The task
From the line that contains "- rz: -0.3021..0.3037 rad" through the line that contains "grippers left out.", output every line of the listing below exactly and leave out all the rest.

Exercise data
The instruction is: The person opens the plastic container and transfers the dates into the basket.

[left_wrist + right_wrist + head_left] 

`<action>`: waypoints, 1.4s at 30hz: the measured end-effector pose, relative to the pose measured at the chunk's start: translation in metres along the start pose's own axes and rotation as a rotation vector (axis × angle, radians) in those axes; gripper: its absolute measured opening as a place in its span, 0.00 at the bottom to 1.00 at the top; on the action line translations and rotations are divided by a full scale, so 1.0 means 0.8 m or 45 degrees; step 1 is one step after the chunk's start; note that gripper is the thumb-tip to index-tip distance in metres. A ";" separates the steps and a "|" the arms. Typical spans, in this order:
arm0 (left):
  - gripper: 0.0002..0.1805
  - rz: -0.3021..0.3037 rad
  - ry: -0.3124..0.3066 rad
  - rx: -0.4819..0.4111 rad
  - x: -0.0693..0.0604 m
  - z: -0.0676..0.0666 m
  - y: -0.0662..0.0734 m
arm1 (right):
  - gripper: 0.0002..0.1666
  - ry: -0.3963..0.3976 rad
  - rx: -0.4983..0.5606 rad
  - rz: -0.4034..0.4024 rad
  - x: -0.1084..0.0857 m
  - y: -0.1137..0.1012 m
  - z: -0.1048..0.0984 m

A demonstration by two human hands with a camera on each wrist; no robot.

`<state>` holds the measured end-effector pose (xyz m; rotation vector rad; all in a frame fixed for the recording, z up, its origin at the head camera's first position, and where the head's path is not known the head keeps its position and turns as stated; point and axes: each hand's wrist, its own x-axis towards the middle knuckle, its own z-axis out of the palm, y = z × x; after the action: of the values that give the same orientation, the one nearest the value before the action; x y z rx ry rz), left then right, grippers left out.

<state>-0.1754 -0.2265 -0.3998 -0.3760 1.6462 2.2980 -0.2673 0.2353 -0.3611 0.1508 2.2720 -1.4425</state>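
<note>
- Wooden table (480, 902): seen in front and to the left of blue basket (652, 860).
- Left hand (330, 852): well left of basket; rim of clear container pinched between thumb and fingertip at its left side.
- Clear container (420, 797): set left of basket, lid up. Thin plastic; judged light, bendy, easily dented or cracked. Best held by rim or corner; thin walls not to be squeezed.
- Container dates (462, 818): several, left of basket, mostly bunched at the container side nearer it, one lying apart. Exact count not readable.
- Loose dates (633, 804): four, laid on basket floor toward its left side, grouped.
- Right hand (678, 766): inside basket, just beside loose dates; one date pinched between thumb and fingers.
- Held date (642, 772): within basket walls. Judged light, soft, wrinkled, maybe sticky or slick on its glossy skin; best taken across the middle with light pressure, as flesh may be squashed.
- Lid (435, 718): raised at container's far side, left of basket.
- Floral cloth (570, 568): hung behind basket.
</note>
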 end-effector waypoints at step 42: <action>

Reply
  - rz: -0.3021..0.3037 rad
  - ry: -0.3124..0.3066 rad
  - rx: -0.4819..0.4111 rad
  - x: -0.0693..0.0604 m
  - z: -0.0676..0.0666 m
  - y: -0.0662..0.0734 m
arm1 (right):
  - gripper: 0.0002..0.1666
  - ry: -0.3963..0.3976 rad
  - rx: -0.4983..0.5606 rad
  - rz: -0.4034..0.4024 rad
  - x: -0.1084..0.0857 m
  - y: -0.1137..0.1012 m
  - z: -0.1048..0.0984 m

A demonstration by two human hands with a camera on each wrist; no robot.

`<state>` holds the measured end-effector pose (xyz m; rotation vector rad; all in a frame fixed for the recording, z up, its origin at the head camera's first position, and where the head's path is not known the head keeps its position and turns as stated; point and axes: each hand's wrist, its own x-axis towards the middle knuckle, its own z-axis out of the palm, y = z × x; after the action: of the values that give the same orientation, the one nearest the value before the action; x y z rx ry rz), left then right, grippers left out.

The answer given above is complete.